飲む妊娠中絶薬、承認申請 女性の体負担軽減に期待

2022年1月25日 10時49分
 人工的に妊娠中絶ができる経口薬。昨年十二月、英国の製薬会社ラインファーマが、厚生労働省に製造販売の承認を申請した。世界保健機関(WHO)はガイドラインで、飲み薬を「安全で効果的な中絶法」としているが、日本では今も手術しか選択肢がないのが現状だ。承認されれば国内初の飲む中絶薬となり、女性の体にかかる負担の軽減が期待される。 (小林由比)

◆80カ国以上で使用

 申請された薬は、妊娠の維持に必要なホルモンの働きを抑えるミフェプリストンと、子宮の収縮を促すミソプロストール。二種類を組み合わせて使うことで、子宮の内容物を排出する。対象は妊娠九週まで。
 国内の治験には十八〜四十五歳の百二十人が参加した。ミフェプリストン一錠を飲み、三十六〜四十八時間後にミソプロストール四錠を服用。その結果、93・3%で、二十四時間以内に胎盤など子宮内容物が外に出て中絶が終わった。下腹部痛や嘔吐(おうと)などの症状が出た人も59・2%いたが、ほとんどが軽度か中等度。早ければ一年以内に承認される見通しだ。
 「中絶薬の安全性や有効性は科学的に確認されている。速やかに承認してほしい」。昨年末、都内であった薬の導入を求める集会で、中絶問題を研究する塚原久美さんは訴えた。塚原さんによると、飲む中絶薬は一九八八年にフランスと中国で承認された。現在は八十カ国以上で使われ、WHOの必須医薬品リストにも入っている。しかし、日本で認められている手段は、都道府県医師会が指定した医師による手術だけだ。
 妊娠初期(十二週未満)の中絶手術には、子宮の内容物を吸い出す「吸引法」と、金属製の器具でかき出す「掻爬(そうは)法」の二種類がある。掻爬法は子宮内膜を傷つけたり、子宮の壁に穴を開けたりするリスクがあるため、WHOは吸引法を推奨。掻爬法を「時代遅れ」と指摘している。どちらも公的医療保険が適用されないため、十万円ほどの費用は全額自己負担となる。

◆流産処置望む声も

 経口薬を使っての中絶費用について、日本産婦人科医会の石谷健幹事長は「前後の診察や検査、追加処置が必要な症例への対応も含め、手術と大差ないか、または若干安くなることが予想される」と説明する。これに対し、塚原さんは「必要な人に確実に届けられる価格設定が必要」と強調。
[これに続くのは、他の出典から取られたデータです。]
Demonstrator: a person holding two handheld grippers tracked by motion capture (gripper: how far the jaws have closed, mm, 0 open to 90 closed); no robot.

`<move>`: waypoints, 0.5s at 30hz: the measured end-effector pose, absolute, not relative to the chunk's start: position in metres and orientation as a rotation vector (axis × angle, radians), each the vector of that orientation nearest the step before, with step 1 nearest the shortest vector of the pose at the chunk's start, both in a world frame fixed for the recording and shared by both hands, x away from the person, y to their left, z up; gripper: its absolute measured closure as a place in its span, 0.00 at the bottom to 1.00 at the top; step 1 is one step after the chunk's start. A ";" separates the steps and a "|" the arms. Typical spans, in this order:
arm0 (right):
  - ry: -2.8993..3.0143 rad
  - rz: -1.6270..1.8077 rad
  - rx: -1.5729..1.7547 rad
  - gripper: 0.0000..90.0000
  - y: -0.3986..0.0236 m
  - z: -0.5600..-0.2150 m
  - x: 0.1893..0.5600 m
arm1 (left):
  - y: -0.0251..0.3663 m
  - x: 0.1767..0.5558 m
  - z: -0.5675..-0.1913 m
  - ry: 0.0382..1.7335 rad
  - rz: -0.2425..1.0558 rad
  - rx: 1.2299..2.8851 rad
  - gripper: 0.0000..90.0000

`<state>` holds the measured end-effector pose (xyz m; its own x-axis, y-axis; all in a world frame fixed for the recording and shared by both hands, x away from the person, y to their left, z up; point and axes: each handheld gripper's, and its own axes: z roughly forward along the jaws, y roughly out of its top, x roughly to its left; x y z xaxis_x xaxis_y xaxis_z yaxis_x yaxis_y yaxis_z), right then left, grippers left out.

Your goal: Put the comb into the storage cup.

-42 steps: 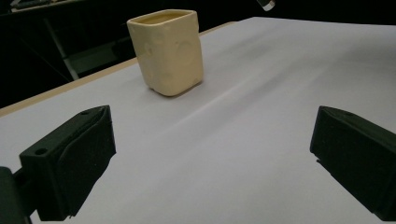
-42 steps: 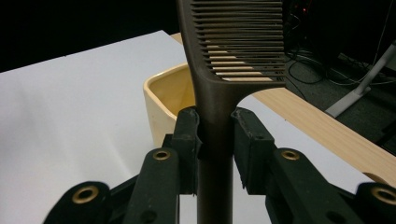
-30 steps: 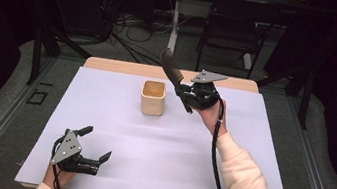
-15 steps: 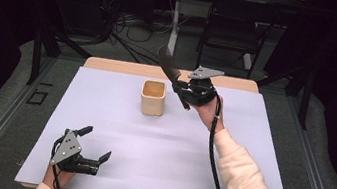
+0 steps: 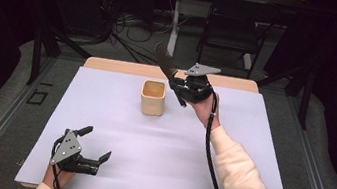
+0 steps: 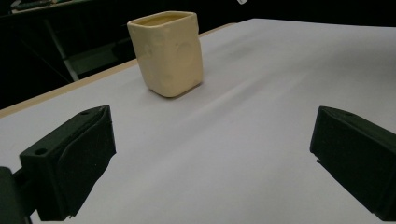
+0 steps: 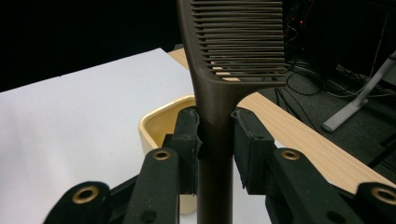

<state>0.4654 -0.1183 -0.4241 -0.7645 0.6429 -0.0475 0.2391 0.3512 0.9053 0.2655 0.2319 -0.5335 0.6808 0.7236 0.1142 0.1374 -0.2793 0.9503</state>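
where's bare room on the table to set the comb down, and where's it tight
Widest bare patch: the white sheet between the cream cup, the left tool and the sleeve. The strip left of the cup and the far right corner past the right tool are also free. It is tight only around the cup, where that tool holds the comb just beside it.
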 end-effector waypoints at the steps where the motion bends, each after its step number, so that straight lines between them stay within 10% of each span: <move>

WHOによると、海外での中絶薬の平均価格は七百八十円。加えて、英国やフランス、ニュージーランドなど約三十カ国では、公費で補うなどして実質無料で処方されているといい、「日本でも保険適用と公費助成で無償化の実現を」と求める。
 流産の処置に使えるよう望む声もある。産婦人科医で、京都大リプロダクティブ・ヘルス&ライツライトユニット長の池田裕美枝さん(42)は、英国滞在中の十年ほど前に流産を経験した。子宮内の組織を外に出すため、受診した医師の前でミフェプリストンを服用。後日入院した上で、今度は看護師の前でミソプロストールの量を徐々に増やしながら飲んだ。排出を確認して帰宅。自宅で残りを外に出して処置を終えた。
 「妊娠を終えた、という感覚を自分で持てる点が、手術とは違う。付き添った夫とともに、大事な経験だった」と池田さんは振り返る。流産は、医療機関で確認された妊娠の15%に起きるとされ、「経口薬を選べるようになることは大切だ」と期待する。
 池田さんは医師として、多くの中絶手術を行ってきた。そうした経験から、中絶を選ぶ理由や気持ちについて、医師はもっと患者と話す必要があると考える。「薬が承認されても、女性にとって中絶は安易にできるものではない。心理的な援助やケアを丁寧に行っていく必要がある」と話す。